И когда я, переведя дыхание, переворачиваю оглушённого, весящего не меньше меня и довольно упитанного для такой жизни, мне становится как-то не по себе. Его щёку украшает татуировка, явно нанесённая иглою и толчёным углём, замешанном на крови. Очень крепкий раствор в отсутствие спирта и черники. Чернила, которые почти никогда не выгорают…
Такими «растворами» размалёвывали себя пираты и каторжники.
Такими писали во времена Челлини и Борджиа узники подземных королевских казематов.
Такими их делали буры и зулусы. Как приготавливают их нур-кхеты, когда посвящают в мальчиков в мужчины, украшая татуажем их тела…
Какими варганили их на собраниях «наци» первые эсесовцы…
И мятежных дворян Франции, и первых воинов — зулусов, и почти исчезнувших кхетов…, и фашистов — «первородков», — всех их объединяет одна интересная деталь. Деталь, которую отчего-то так старательно замалчивает история.
Давая "клятву причастности", заговорщики против престола, вступая в ряды тайных сообществ, трапезничали где-нибудь в Гаскони мяском девственницы. Жгли чёрные свечи и чертили хитрые пентаграммы. Предавались буйным оргиям и устраивали кровавую баню в какой-нибудь глухой деревеньке, купаясь в завершение «вечеринке» в крови невинных жертв…
Чернокнижники и полоумные претенденты на мировое господство, их сторонники и сатанисты, отколовшиеся от церкви и преданные анафеме, негроидная раса и даже Гитлер, — все они сделали каннибализм страшным и крайне действенным ритуалом.
Чернокожие воины ели мясо поверженных врагов после боя или предыдущих пленников — перед походом. Своего рода символ единения в бою, принадлежности племени и верность победе до конца.

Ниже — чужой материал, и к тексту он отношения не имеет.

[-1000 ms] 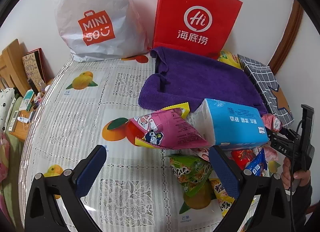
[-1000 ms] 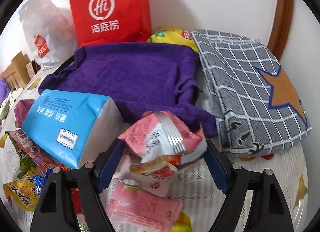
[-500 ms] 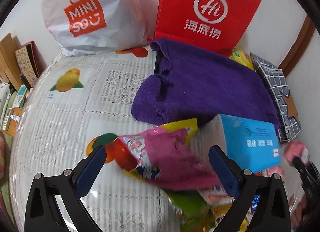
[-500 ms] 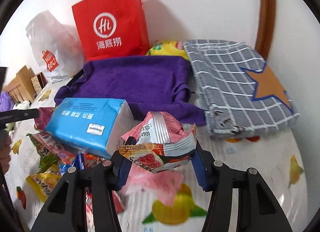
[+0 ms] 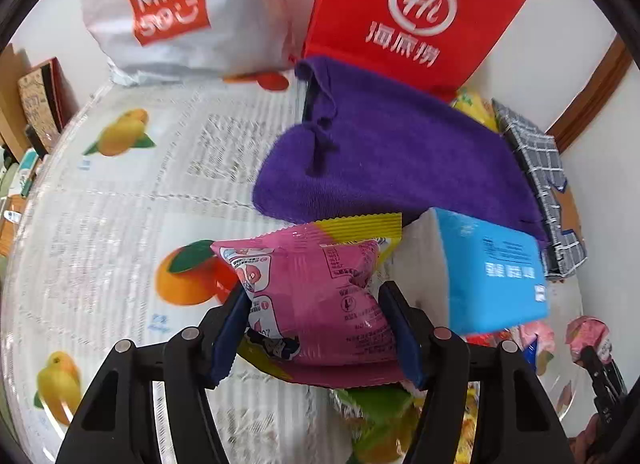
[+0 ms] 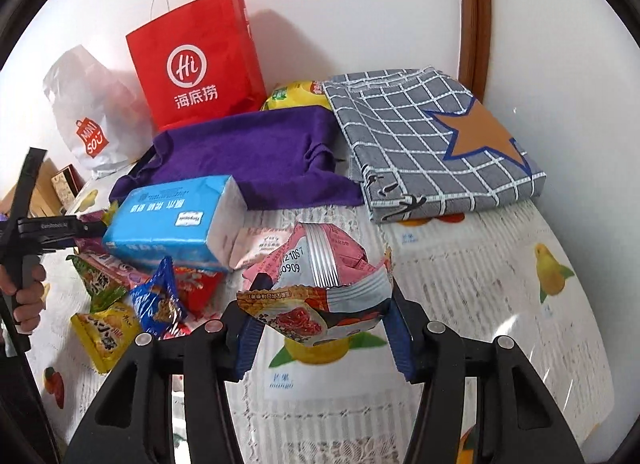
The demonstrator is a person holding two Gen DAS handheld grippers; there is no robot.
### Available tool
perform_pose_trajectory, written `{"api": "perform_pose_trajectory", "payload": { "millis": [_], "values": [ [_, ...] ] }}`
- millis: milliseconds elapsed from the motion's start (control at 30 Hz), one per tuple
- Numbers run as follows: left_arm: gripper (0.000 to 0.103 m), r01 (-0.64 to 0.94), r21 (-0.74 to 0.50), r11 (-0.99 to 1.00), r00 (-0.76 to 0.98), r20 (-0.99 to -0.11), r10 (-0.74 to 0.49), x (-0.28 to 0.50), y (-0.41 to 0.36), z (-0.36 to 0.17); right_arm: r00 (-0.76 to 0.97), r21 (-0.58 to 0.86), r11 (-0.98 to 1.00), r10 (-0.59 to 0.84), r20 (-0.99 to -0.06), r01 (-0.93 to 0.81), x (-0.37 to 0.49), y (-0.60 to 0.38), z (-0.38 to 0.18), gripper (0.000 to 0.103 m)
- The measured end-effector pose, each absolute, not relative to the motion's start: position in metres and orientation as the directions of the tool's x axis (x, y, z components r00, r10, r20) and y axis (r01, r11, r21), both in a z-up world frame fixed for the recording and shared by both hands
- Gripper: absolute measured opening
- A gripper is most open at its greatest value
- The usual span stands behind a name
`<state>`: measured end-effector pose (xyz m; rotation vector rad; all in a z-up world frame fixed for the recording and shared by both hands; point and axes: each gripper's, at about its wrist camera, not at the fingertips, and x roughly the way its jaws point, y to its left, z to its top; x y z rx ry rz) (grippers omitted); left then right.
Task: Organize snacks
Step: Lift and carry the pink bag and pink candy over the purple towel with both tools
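The left gripper (image 5: 314, 328) has just been closing, and its blue pads (image 5: 230, 334) now press both sides of a magenta snack bag (image 5: 316, 296), which bulges between them. The bag's yellow crimped edge points to the far side, toward a purple towel (image 5: 384, 156). Just right of the bag stands a blue tissue pack (image 5: 492, 272), its white end close to the right pad. Below the held bag, near the camera, a green snack packet (image 5: 372, 404) lies on the fruit-print tablecloth (image 5: 120, 224).

The right gripper (image 6: 320, 328) is pinching a crumpled pink snack bag (image 6: 320, 284) between its pads, with the bag's silver seam facing up and the bag lifted clear of the tablecloth. To its left, a heap of snack packets (image 6: 156, 296) lies on the cloth, partly under the tissue pack. Far left in this view a hand (image 6: 26, 292) grips the handle of the other tool.

On the far side a red paper bag (image 6: 196, 64) and a white plastic bag (image 6: 92, 112) stand against the wall. A grey checked cloth with an orange star (image 6: 432, 144) lies to the right of the towel, with a yellow packet (image 6: 296, 94) behind them.
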<state>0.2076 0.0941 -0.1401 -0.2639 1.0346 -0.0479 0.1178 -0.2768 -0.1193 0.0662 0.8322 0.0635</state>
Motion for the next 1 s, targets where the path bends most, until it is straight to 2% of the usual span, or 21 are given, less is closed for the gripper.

Повязывающий клику людей друг с другом понадёжней прочих клятв и обещаний. Когда ты ел такое — ты один из них. Это своего рода шантаж. Ибо ни в одном здравом сообществе не примут того, кто ел себе подобных. Тот, кто хотя бы раз ел человечину, повязан особым ритуалом. И его удел — быть всегда среди себе подобных.
…Чтобы окончательно развеять свои сомнения, я рывком снимаю с пояса оглушённого сумку, сварганенную из какой-то замызганной тряпицы. Одним рывком превращаю её в лохмотья. И выворачиваю всё её содержимое наизнанку…
Так и есть…
Вместе со всяким придурошным и ненужным нормальному человеку хламом, на равнодушный ко всему снег выпадает свёрток из крайне истрепанной фольги, сквозь порывы которой видны те же волокна, крупинки которых так хорошо угадываются на срезе.
Сырые, слегка прихваченные морозцем, с кристалликами межтканевого ледка, волокна!!!
Я хорошо различаю их даже при такой "освещенности".
Я вообще прекрасно вижу в густых сумерках, и лишь полная, абсолютная темнота заставляет меня призывать на помощь искусственные средства освещения и зрения. Так что меня не обмануть даже этой полумгле.
Этот гад предпочёл, видимо, сожрать свою долю в сыром виде?
Или из жадности побоялся, что ему не достанется, что его забудут при дележе?
Вот откуда у Ермая это мясо… — интересно, кто чей "поставщик"?